BigData, lightning-fast / The road from SQL to BigData
BigData is one of the big software topics that everyone “gets”, but only a few can actually nail down to bare details. Possibly because, from its first mentioning back in the 1990s, BigData kept evolving along three main vectors:
- In terms of volume: it moved from 1 Tb in the early-1990s to 100s of Petabytes as of 2020;
- In terms of structure: from 100% structured data until 2008-2010, to (mostly) unstructured;
- In terms of velocity: real-time generation and processing for (at least) the last several years.
All these have a significant impact not only on software technologies but also on a business’s bottom line (e.g. one needs to keep an eye on the cost of data storage) and top line (e.g. maximize the value of BigData).
And since there are no two identical companies and requests sets, the solutions are almost always custom-made.

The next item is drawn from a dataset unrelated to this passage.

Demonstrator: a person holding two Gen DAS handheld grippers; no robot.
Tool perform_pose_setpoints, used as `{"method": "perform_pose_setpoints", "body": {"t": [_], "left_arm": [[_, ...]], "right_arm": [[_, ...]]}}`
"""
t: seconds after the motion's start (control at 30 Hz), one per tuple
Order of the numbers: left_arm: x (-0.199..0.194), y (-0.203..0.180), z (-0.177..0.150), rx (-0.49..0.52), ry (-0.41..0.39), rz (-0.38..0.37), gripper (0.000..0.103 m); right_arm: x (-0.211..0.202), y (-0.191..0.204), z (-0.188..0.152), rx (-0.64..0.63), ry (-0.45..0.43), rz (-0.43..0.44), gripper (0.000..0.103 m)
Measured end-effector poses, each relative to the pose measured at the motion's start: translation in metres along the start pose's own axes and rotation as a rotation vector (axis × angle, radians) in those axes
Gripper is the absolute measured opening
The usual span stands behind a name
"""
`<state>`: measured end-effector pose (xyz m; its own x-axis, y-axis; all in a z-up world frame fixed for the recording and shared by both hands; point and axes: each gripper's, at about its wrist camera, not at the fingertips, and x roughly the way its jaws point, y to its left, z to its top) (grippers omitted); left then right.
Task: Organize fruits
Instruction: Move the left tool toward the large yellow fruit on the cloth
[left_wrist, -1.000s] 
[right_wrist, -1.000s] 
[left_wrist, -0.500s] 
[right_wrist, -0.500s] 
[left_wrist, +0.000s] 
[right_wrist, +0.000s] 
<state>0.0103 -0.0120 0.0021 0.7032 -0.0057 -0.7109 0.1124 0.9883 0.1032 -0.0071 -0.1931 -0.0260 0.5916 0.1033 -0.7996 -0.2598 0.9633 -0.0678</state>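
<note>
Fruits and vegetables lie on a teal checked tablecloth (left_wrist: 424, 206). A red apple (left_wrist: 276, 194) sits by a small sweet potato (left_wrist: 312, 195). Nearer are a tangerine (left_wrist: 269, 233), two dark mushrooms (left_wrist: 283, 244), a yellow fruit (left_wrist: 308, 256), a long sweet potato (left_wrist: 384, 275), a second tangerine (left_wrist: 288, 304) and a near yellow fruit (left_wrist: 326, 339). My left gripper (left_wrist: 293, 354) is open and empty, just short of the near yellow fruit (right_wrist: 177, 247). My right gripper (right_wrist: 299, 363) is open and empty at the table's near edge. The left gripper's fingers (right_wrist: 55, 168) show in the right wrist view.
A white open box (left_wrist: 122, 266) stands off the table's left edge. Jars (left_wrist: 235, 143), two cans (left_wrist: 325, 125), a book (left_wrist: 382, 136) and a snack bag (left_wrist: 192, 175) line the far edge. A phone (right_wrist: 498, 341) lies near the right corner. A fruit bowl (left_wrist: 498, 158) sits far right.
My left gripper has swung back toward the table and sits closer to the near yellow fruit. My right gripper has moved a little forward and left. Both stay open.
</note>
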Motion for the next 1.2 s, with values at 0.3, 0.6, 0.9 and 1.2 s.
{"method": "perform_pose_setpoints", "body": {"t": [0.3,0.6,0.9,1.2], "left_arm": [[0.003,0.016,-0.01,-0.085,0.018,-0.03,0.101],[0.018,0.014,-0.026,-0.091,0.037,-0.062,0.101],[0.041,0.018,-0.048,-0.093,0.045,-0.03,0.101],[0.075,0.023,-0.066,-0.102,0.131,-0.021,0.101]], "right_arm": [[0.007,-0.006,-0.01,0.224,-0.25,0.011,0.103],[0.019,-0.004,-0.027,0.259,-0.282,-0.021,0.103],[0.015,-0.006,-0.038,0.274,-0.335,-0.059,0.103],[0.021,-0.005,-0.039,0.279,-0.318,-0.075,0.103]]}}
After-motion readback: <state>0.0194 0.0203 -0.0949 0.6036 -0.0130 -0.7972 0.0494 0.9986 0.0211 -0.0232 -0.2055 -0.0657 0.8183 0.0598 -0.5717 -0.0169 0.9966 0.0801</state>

Unique assessments and decisions need to be made on a case-by-case basis:
- Can the company keep using any of its currently deployed technologies?
- If not, what are the alternatives and how can one select from the many solutions on the market?
- How can you develop product specifications for a custom(/customised) software solution?
- With whom and how can you develop the software product?
To clear things up, let’s look into a specific usage case that came with not one, but two sets of very specific, and quite conflicting sets of requests involving BigData.
For a recent project involving large amounts of data, we have run into a couple of challenges:
- On one side, we needed real-time storage of information received in waves. This required a parent-child structure to support peaks beyond 10k records/second.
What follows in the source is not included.